Es kann diese Entscheidung deshalb auch sogleich treffen und damit offen lassen, ob die Berufung aus einem der Gründe des § 522 Abs. 1 Satz 1 ZPO schon unzulässig ist.

3. Der Senat weist die Berufung daher durch einstimmig gefassten Beschluß nach § 522 Abs. 2 Satz 1 ZPO zurück.

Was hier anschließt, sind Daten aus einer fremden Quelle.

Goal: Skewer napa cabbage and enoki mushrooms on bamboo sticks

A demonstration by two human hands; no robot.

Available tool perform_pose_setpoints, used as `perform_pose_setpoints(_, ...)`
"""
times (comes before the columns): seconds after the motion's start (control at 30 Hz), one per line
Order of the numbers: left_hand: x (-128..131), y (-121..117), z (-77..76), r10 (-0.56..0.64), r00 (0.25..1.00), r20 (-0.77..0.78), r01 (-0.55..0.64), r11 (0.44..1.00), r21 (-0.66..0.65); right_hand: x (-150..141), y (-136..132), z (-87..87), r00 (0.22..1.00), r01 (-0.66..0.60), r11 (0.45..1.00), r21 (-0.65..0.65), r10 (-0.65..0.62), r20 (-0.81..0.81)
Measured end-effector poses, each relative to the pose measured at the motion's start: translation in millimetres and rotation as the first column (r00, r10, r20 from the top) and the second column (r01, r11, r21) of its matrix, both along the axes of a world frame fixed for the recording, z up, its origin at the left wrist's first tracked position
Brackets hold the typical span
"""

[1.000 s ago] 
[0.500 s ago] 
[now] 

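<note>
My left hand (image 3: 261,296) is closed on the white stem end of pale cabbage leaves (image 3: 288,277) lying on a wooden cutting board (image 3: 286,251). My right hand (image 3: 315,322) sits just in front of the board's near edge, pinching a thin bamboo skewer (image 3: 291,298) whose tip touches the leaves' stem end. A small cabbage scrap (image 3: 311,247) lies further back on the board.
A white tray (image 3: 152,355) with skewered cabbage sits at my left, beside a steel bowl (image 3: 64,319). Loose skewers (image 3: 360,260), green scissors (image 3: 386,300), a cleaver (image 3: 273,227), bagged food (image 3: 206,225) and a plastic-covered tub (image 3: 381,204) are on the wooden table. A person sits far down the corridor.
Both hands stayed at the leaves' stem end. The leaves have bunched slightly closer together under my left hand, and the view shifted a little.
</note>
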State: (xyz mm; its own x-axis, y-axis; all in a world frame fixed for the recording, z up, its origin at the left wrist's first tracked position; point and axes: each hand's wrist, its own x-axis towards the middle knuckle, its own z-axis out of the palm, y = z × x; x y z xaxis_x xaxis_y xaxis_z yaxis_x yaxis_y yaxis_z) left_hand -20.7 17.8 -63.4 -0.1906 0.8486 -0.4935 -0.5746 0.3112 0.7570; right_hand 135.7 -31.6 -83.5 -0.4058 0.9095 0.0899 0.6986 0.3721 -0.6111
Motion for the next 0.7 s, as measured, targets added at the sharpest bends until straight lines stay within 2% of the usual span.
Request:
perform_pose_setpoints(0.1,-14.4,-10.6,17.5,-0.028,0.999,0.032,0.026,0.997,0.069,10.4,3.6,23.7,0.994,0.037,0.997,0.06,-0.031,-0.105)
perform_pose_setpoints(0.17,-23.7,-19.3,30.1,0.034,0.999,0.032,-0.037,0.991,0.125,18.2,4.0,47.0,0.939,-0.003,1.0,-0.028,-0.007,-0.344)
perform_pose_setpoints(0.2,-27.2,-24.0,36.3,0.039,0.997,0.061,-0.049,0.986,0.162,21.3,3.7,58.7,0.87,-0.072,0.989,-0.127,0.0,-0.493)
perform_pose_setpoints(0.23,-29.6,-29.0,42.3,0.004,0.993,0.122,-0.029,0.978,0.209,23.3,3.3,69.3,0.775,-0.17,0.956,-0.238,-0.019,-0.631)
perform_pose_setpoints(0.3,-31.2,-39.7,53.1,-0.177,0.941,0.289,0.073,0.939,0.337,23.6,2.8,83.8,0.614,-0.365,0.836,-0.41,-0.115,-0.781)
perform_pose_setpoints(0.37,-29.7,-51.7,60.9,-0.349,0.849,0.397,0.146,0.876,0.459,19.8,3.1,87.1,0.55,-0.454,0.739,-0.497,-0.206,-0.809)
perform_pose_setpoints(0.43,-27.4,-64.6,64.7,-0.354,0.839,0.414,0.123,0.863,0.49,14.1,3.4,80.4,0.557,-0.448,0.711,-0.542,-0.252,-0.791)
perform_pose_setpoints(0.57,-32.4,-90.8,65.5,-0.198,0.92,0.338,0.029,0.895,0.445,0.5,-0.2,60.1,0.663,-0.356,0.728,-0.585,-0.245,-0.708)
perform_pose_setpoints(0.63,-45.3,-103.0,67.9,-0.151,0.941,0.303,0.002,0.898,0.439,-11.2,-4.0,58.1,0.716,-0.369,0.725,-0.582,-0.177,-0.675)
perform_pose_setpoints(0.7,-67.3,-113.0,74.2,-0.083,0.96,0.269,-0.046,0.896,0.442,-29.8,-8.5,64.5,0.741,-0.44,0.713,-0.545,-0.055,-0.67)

Daß und warum die Berufung in der Sache keine Aussicht auf Erfolg hat (§ 522 Abs. 2 Satz 1 Nr. 1 ZPO), hat der Senat bereits in seinem Hinweisbeschluß vom 30. Mai 2008 detailliert aufgezeigt und dargelegt, daß der Klägerin der geltend gemachte Ersatzanspruch gegen die Beklagte nicht zusteht, da bereits die Voraussetzungen eines erstattungsfähigen Schadens nicht hinreichend dargetan sind. Die Stellungnahme der Klägerin zu diesem Hinweisbeschluß veranlaßt keine abweichende Beurteilung. Insoweit kommt es für die Entscheidung im vorliegenden Regreßprozeß nicht darauf an, welcher Betrag von der Beklagten in ihrer Eigenschaft als Insolvenzverwalterin zur Tabelle festgestellt worden ist. Insoweit besitzt die Klägerin, wie auch von dem Senat nicht in Frage gestellt wird, einen Anspruch gegen die Insolvenzmasse. Für die Beurteilung, welcher Schaden ihr aufgrund einer Pflichtverletzung der Beklagten entstanden ist, kommt es jedoch - wie bei jedem Regreßprozeß - darauf an, wie sich die Dinge bei pflichtgemäßem Verhalten der Beklagten entwickelt hätte und wie sich dann die Vermögenslage der Klägerin gestaltet hätten. Wenn die Klägerin, wie sie nunmehr vorbringt, sich nicht in der Lage sieht, nähere Ausführungen dazu zu machen, ob und in welcher Höhe sie überhaupt im Fall eines pflichtgemäßen Verhaltens der Insolvenzverwalterin Ersatzleistungen seitens des Versicherers erhalten hätte, kann sie nicht mit Erfolg gegen diese Schadensersatzansprüche mit der Begründung erheben, "durch die beklagtenseitige Pflichtverletzung" sei "nunmehr jedoch jedwede Schadloshaltung gegenüber zur Deckung verpflichteten Versicherern des Schuldners ... unmöglich".

Auch die Voraussetzungen, unter denen trotz der somit fehlenden Erfolgsaussicht der Berufung nach § 522 Abs. 2 Satz 1 Nr. 2 oder 3 ZPO mündlich zu verhandeln wäre, sind aus den Gründen des genannten Hinweisbeschlusses nicht erfüllt. Dagegen wendet sich die Klägerin in ihrer Stellungnahme auch nicht. Die vorstehend unter Ziff. 2 der Gründe behandelte Frage des Anwendungsbereichs des § 522 Abs 2 ZPO veranlaßt nicht die Anberaumung eines Termins zur mündlichen Verhandlung. Denn mit einer Terminsbestimmung entfiele die Frage selbst. Fragen des Anwendungsbereichs des § 522 Abs. 2 ZPO sind deshalb im Verfahren nach § 522 Abs. 2 ZPO selbst zu beantworten.

4. Die Kostenentscheidung beruht auf § 97 Abs. 1 ZPO.